The first HPP provided energy for the armaments industries of southern Ukraine. In 1941, NKVD agents blew up the Dnieper Reservoir dam, supposedly in an attempt to hinder the German advance across Ukraine. The resulting explosion killed thousands of civilians and Red Army troops. It was rebuilt in 1947, and over the next two decades, three new HPPs were built. After Russian armed forces took control of the Kakhovka Dam at the start of the Russo-Ukrainian war, Ukrainian troops fortified the five other dams. On 6 June 2023, the Kakhovka Dam was breached; the reservoir has since drained away.

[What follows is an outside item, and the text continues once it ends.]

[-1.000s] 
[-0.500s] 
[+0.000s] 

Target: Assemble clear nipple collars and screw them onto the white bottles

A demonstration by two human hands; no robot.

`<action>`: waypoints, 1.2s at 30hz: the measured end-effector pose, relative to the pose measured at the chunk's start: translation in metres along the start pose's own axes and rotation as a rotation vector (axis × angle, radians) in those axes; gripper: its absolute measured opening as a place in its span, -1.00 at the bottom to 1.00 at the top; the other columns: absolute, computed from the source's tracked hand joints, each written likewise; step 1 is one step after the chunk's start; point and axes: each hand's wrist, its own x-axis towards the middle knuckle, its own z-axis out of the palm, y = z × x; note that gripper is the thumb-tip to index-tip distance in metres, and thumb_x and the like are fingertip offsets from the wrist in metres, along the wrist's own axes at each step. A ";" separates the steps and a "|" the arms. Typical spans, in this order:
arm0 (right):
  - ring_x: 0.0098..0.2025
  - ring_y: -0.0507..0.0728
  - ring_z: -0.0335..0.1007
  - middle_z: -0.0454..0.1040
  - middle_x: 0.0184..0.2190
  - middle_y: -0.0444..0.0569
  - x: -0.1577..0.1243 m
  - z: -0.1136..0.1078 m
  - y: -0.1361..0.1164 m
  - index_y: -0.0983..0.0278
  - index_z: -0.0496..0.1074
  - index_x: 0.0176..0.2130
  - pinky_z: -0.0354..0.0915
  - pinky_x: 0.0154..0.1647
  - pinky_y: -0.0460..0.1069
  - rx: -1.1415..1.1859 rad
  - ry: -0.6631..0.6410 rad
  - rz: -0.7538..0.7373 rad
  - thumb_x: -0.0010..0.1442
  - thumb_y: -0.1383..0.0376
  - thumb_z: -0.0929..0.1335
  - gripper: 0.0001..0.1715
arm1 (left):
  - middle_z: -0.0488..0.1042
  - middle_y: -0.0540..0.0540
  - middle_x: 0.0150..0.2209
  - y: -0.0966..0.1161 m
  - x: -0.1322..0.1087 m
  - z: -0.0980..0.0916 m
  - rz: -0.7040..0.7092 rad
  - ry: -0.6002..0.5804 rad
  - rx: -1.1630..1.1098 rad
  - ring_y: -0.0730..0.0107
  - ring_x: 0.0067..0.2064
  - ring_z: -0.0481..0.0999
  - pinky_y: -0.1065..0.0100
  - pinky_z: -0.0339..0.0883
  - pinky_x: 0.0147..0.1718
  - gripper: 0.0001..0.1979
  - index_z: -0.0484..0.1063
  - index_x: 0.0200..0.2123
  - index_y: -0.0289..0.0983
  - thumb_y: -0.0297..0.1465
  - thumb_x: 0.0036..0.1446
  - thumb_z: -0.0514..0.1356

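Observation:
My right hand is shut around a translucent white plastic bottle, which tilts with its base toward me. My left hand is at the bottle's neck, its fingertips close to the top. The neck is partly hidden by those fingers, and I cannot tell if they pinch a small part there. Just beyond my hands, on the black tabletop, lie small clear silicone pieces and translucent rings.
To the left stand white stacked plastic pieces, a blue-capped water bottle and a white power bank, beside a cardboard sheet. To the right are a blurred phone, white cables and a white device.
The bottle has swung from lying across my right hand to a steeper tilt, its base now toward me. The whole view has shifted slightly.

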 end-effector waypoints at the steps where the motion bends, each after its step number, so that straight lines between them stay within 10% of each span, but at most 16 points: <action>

As a result of the construction of the reservoirs in the Dnieper cascade, many of the features of the river were permanently transformed, causing severe disruption to the hydrology of the Dnieper basin. Pollution levels worsened in the 1990s and there has been little improvement to the cascade since, in part as a result of mismanagement of the issue by the Ukrainian government, a situation that has attracted international criticism. The geoecological state of the cascade has been degraded by ecological and manmade causes (radioactive and chemical pollution, eutrophication, the increased risk of flooding, erosion, abrasion of the banks, silt accumulation, the increase of karst processes, Increased evaporation, and waste from farmland). Many fish species have been adversely affected, and measures to re-establish fish populations have not been successfully implemented.

Description and uses

The Dnieper reservoir cascade in Ukraine is a series of six dams, reservoirs and hydroelectric power stations (HPPs) on the Dnieper.[1] Together with the Kyiv Pumped Storage Power Plant and the Dniester cascade hydroelectric power station , the Dnieper cascade was part of United Energy Systems of Ukraine until the company was closed down in 1997;[2][3] the coordination and operation of all the dams on the Dnieper is now controlled by Ukrhydroenergo, a government-owned company.[4] The cascade was created to prevent uncontrolled flooding,[1] and to improve the region's water transportation infrastructure.[4]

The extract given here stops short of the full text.